La crise de l’école malienne peut être citée en exemple. Cela fait plusieurs mois que les enfants sont dans les rues, livrés à eux-mêmes sans possibilité de se former. Cette situation encourage l’oisiveté. Il va être extrêmement difficile de leur remontrer le chemin de l’école. Des scolarités seront brisées et des chemins coupés. Combien de ces enfants seront tentés par des idéologies extrémistes dans 10-20 ans ? Avons-nous conscience de ces enjeux ?
Notre pays est embourbé dans une crise multiforme où il faudra une union sacrée de tous les Maliens pour le sauver. Quel appel patriotique lancerez-vous aux Maliens ?
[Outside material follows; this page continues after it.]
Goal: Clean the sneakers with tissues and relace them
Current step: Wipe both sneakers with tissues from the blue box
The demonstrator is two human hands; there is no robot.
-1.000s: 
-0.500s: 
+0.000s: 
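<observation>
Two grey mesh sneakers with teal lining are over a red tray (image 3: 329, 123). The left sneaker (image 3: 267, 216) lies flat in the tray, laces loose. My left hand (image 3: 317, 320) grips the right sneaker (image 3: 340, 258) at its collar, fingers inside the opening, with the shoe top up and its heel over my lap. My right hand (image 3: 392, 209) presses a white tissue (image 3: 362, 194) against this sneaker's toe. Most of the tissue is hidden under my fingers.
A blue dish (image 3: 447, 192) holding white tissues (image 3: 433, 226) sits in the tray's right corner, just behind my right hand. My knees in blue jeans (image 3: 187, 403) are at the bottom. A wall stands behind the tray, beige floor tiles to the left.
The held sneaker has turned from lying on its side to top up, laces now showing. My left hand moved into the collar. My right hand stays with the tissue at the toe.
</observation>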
Nous sommes bien sûr tous séduits par cet appel à une union sacrée. L’union sacrée est nécessaire pour condamner ce qui est inacceptable. L’union sacrée est nécessaire pour combattre l’injustice sous toutes ses formes. L’union sacrée est enfin nécessaire pour la recherche de solutions adaptées aux besoins de nos populations. A contrario, l’union sacrée ne signifie pas qu’il faut laisser le pouvoir agir comme il l’entend et sans se remettre en question au motif d’un contexte spécifique. Nous sommes en droit d’exiger des comptes et d’interpeller le pouvoir sur ses pistes de solutions pour sortir des crises. Il ne suffit plus, pour le pouvoir, de brandir sa légitimité et d’appeler à l’union sacrée, il lui faut agir pour faire progresser le pays.
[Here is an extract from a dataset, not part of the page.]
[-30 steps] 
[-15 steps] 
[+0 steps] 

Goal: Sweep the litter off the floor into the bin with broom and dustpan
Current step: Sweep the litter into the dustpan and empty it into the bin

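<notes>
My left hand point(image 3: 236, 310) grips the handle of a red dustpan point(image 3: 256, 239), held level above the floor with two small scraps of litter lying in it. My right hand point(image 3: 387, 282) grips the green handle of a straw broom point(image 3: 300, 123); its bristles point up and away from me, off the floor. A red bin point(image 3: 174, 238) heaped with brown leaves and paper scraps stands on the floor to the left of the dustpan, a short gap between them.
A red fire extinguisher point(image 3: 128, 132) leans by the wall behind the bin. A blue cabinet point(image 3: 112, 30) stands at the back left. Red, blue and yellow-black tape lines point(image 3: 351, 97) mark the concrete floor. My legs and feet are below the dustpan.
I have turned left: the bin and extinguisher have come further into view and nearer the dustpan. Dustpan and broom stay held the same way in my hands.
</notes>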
Ces crises, comme vous le dites, sont multiformes : une crise économique qui se voit au quotidien, une crise idéologique avec l’influence des religieux et autres groupements, une crise identitaire, une crise sociétale… Ce qui me semble problématique, c’est l’installation de ces crises dans la durée sans véritablement de réponses adaptées. J’ai conscience qu’il faut du temps pour que certaines solutions montrent leurs effets. Je suis en même temps convaincu de l’urgence de certaines décisions à prendre en matière de gouvernance.
Votre mot de la fin
Le système éducatif fait partie de ces secteurs où une réponse urgente est attendue. Le lancement du mouvement #LesPetitsStylos vise cet objectif. Le risque d’avoir ce que certains appellent une « année blanche » est réel. Je pense personnellement que le procédé est mal désigné. L’année blanche est une création artificielle qui est adaptée dans le domaine financier par exemple, quand il faut annuler des dettes ou quand l’État renonce à des impôts pour la mise en place d’un dispositif. La dénomination est inadaptée dans le domaine éducatif. Le seul nom qui peut lui être attribué est : « gouvernance défaillante ». C’est le cas, lorsque le gouvernement ferme les écoles au motif qu’aucune entente n’est obtenue avec les acteurs. Des efforts sont à faire pour redresser le système éducatif chemin faisant. Il serait hasardeux et très peu astucieux de dire « fermons pour mieux réfléchir ». Aucune expérience heureuse n’a été tirée des précédentes fermetures ! Aucune !
Nous poursuivons le combat avec #LesPetitsStylos.